All entries are to be reproduced exactly; the pictures are to be omitted.

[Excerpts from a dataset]
★ ★ ★
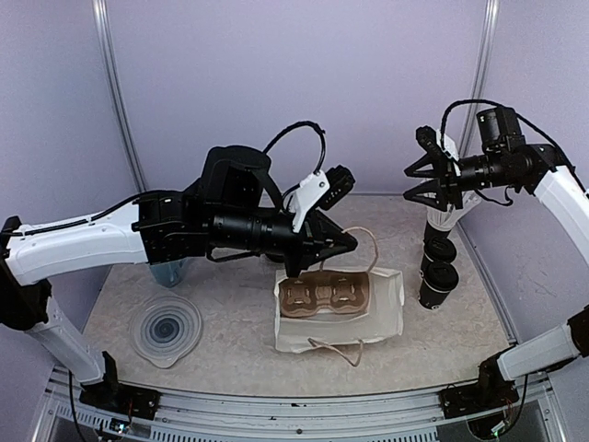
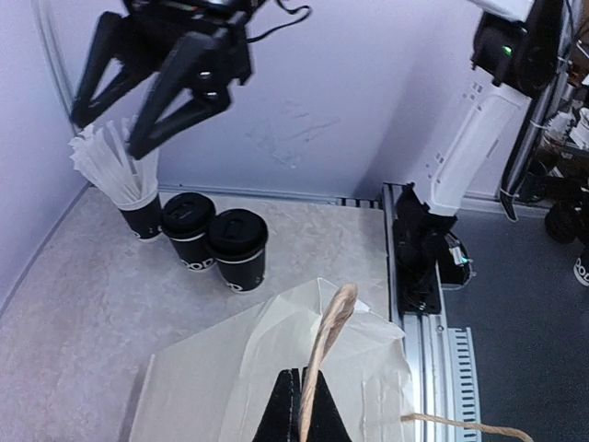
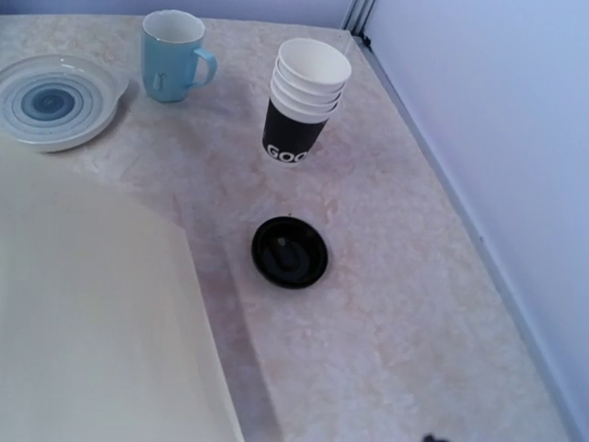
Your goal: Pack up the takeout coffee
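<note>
Two black lidded coffee cups [image 1: 439,267] stand at the right of the table; the left wrist view shows them too [image 2: 216,244]. The brown pulp carrier tray [image 1: 324,295] sits in the open mouth of a white paper bag [image 1: 386,318], its wells empty. My left gripper [image 1: 350,242] is shut on the bag's far twine handle [image 2: 329,331] and holds it up. My right gripper [image 1: 408,183] is open and empty, in the air above and just left of the cups; it also shows in the left wrist view [image 2: 138,92].
A black cup of white straws [image 2: 124,180] stands behind the lidded cups. A nested stack of lidless cups [image 3: 304,101], a blue mug [image 3: 175,55], a blue-patterned plate [image 1: 166,330] and a loose black lid [image 3: 290,250] are on the left half of the table.
</note>
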Controlling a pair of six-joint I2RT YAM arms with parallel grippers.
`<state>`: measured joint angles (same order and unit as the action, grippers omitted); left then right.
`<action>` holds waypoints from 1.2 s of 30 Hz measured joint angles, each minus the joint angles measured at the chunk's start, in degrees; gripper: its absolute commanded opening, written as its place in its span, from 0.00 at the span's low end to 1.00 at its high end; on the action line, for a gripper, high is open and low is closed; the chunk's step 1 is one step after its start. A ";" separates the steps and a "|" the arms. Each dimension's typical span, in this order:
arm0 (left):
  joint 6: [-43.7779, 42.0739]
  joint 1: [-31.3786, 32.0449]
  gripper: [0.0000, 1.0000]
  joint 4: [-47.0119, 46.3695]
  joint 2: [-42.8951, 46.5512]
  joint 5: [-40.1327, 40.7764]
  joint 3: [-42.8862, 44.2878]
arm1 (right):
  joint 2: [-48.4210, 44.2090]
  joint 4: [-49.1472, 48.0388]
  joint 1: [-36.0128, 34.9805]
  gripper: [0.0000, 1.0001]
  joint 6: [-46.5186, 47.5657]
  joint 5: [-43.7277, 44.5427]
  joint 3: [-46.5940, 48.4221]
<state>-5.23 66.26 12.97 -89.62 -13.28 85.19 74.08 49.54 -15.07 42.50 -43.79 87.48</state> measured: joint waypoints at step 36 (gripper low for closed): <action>3.76 -16.83 0.32 10.10 -10.43 1.18 12.48 | 2.97 19.74 4.11 0.77 9.66 29.14 -12.74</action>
<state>-1.48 49.43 23.07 -100.05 -12.10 97.67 77.06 69.28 -10.96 52.16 -14.66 74.74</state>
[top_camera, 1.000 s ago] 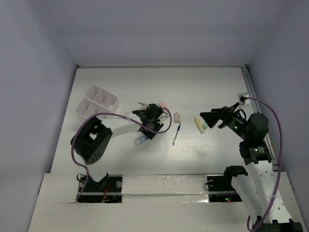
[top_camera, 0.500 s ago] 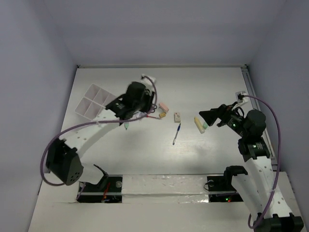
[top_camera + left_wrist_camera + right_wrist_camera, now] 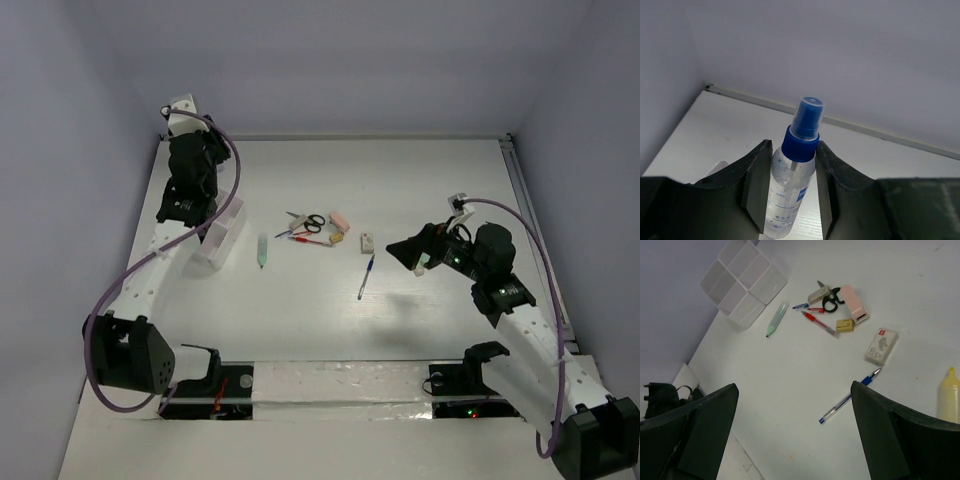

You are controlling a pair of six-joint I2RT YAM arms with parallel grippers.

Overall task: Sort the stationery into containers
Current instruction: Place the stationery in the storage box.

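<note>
- The left hand [image 3: 790, 200] is clamping the spray bottle [image 3: 792, 170] by its barrel, near the organiser box [image 3: 222, 240].
- It is probably handling as light, rigid and slick, so the barrel is suiting the grip.
- The right hand [image 3: 408, 250] is hanging wide and empty.

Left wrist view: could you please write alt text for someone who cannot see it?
The left gripper clamps a clear spray bottle with a blue cap. Behind it are a white table and pale wall.
</note>
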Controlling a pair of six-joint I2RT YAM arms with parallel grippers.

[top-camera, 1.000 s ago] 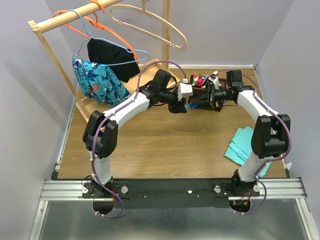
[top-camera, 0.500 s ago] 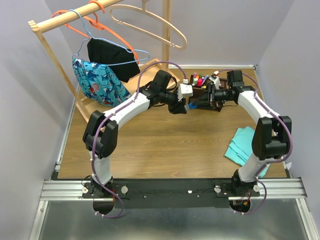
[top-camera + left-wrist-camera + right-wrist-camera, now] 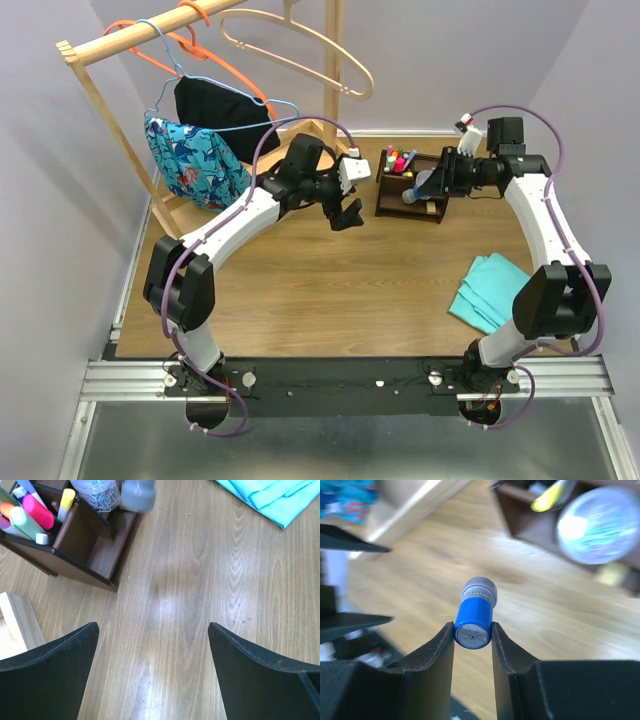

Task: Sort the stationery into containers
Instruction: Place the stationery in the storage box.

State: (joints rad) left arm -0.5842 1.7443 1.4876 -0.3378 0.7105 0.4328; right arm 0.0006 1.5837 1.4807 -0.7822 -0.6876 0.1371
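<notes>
We are mid-carry, by our judgement: the right gripper [image 3: 473, 629] is clamping a blue tube [image 3: 475, 616] with a grey cap between both fingers. It is hanging above the wood at the centre of the right wrist view. The organizer [image 3: 75, 531] is lying at the upper left of the left wrist view. The left gripper [image 3: 152, 626] is gaping wide with nothing in it, low in that frame over the bare table [image 3: 200, 585].

Next we are likely needing to bring the tube over an open compartment, tip it upright, and only then let go. The blur in the right wrist view is leaving the exact compartment unclear.

We are counting:
- one tube in hand
- one organizer
- one cup [image 3: 97, 490] of clips
- one teal cloth [image 3: 265, 495]
- at least three markers already standing: pink [image 3: 37, 511], green [image 3: 25, 522] and yellow-capped [image 3: 66, 500]
</notes>
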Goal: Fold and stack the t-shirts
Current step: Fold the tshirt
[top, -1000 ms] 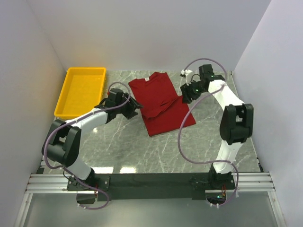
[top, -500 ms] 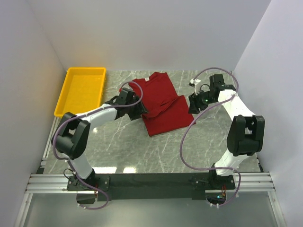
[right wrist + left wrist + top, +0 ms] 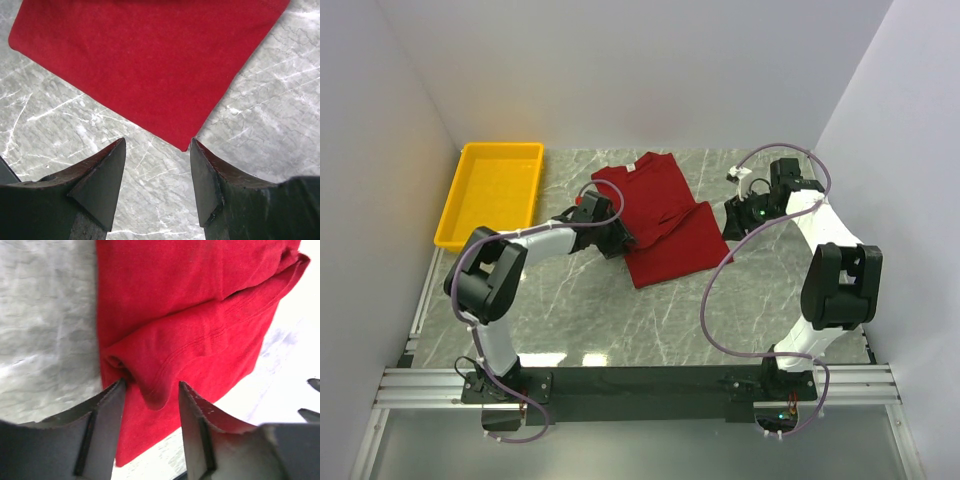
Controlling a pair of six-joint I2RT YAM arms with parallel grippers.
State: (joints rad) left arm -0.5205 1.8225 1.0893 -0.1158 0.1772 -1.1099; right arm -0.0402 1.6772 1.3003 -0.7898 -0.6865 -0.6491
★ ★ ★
- _Exercise result_
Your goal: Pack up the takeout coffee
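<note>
Two black lidded coffee cups [image 1: 439,267] stand at the right of the table; the left wrist view shows them too [image 2: 216,244]. The brown pulp carrier tray [image 1: 324,295] sits in the open mouth of a white paper bag [image 1: 386,318], its wells empty. My left gripper [image 1: 350,242] is shut on the bag's far twine handle [image 2: 329,331] and holds it up. My right gripper [image 1: 408,183] is open and empty, in the air above and just left of the cups; it also shows in the left wrist view [image 2: 138,92].
A black cup of white straws [image 2: 124,180] stands behind the lidded cups. A nested stack of lidless cups [image 3: 304,101], a blue mug [image 3: 175,55], a blue-patterned plate [image 1: 166,330] and a loose black lid [image 3: 290,250] are on the left half of the table.
</note>
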Controlling a pair of six-joint I2RT YAM arms with parallel grippers.
`<state>`: measured joint angles (same order and unit as the action, grippers omitted); left then right.
`<action>` holds waypoints from 1.2 s of 30 Hz measured joint angles, each minus the joint angles measured at the chunk's start, in degrees; gripper: its absolute commanded opening, written as its place in its span, from 0.00 at the span's low end to 1.00 at its high end; on the action line, for a gripper, high is open and low is closed; the chunk's step 1 is one step after its start. A ";" separates the steps and a "|" the arms. Each dimension's typical span, in this order:
arm0 (left):
  joint 6: [-43.7779, 42.0739]
  joint 1: [-31.3786, 32.0449]
  gripper: [0.0000, 1.0000]
  joint 4: [-47.0119, 46.3695]
  joint 2: [-42.8951, 46.5512]
  joint 5: [-40.1327, 40.7764]
  joint 3: [-42.8862, 44.2878]
arm1 (right):
  joint 2: [-48.4210, 44.2090]
  joint 4: [-49.1472, 48.0388]
  joint 1: [-36.0128, 34.9805]
  gripper: [0.0000, 1.0001]
  joint 6: [-46.5186, 47.5657]
  joint 5: [-43.7277, 44.5427]
  joint 3: [-46.5940, 48.4221]
<state>-5.23 66.26 12.97 -89.62 -13.28 85.19 74.08 49.54 -15.07 42.50 -43.79 87.48</state> measured: joint waypoints at step 36 (gripper low for closed): <action>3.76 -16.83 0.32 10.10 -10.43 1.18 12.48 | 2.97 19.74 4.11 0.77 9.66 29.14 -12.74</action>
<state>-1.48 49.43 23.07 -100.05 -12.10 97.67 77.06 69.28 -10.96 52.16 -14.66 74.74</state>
[top_camera, 1.000 s ago] 
[top_camera, 0.500 s ago] 
[top_camera + left_wrist_camera + right_wrist_camera, now] 

You are controlling a pair of six-joint I2RT YAM arms with parallel grippers.

Overall task: Sort the stationery into containers
Current instruction: Place the stationery in the storage box.

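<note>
- The left hand [image 3: 790, 200] is clamping the spray bottle [image 3: 792, 170] by its barrel, near the organiser box [image 3: 222, 240].
- It is probably handling as light, rigid and slick, so the barrel is suiting the grip.
- The right hand [image 3: 408, 250] is hanging wide and empty.

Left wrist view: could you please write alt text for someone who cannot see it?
The left gripper clamps a clear spray bottle with a blue cap. Behind it are a white table and pale wall.
</note>
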Controlling a pair of six-joint I2RT YAM arms with parallel grippers.

[top-camera, 1.000 s ago] 
[top-camera, 0.500 s ago] 
[top-camera + left-wrist-camera + right-wrist-camera, now] 

Task: Sort the stationery into containers
Instruction: Place the stationery in the storage box.

State: (joints rad) left arm -0.5842 1.7443 1.4876 -0.3378 0.7105 0.4328; right arm 0.0006 1.5837 1.4807 -0.7822 -0.6876 0.1371
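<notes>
We are mid-carry, by our judgement: the right gripper [image 3: 473, 629] is clamping a blue tube [image 3: 475, 616] with a grey cap between both fingers. It is hanging above the wood at the centre of the right wrist view. The organizer [image 3: 75, 531] is lying at the upper left of the left wrist view. The left gripper [image 3: 152, 626] is gaping wide with nothing in it, low in that frame over the bare table [image 3: 200, 585].

Next we are likely needing to bring the tube over an open compartment, tip it upright, and only then let go. The blur in the right wrist view is leaving the exact compartment unclear.

We are counting:
- one tube in hand
- one organizer
- one cup [image 3: 97, 490] of clips
- one teal cloth [image 3: 265, 495]
- at least three markers already standing: pink [image 3: 37, 511], green [image 3: 25, 522] and yellow-capped [image 3: 66, 500]
</notes>
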Goal: Fold and stack the t-shirts
Current step: Fold the tshirt
[top, -1000 ms] 
[top, -500 ms] 
[right wrist + left wrist + top, +0 ms] 
Controlling a pair of six-joint I2RT YAM arms with parallel grippers.
State: (joints rad) left arm -0.5205 1.8225 1.0893 -0.1158 0.1772 -1.1099; right arm -0.0402 1.6772 1.3003 -0.7898 -0.6865 -0.6491

Further output is not needed for this exercise.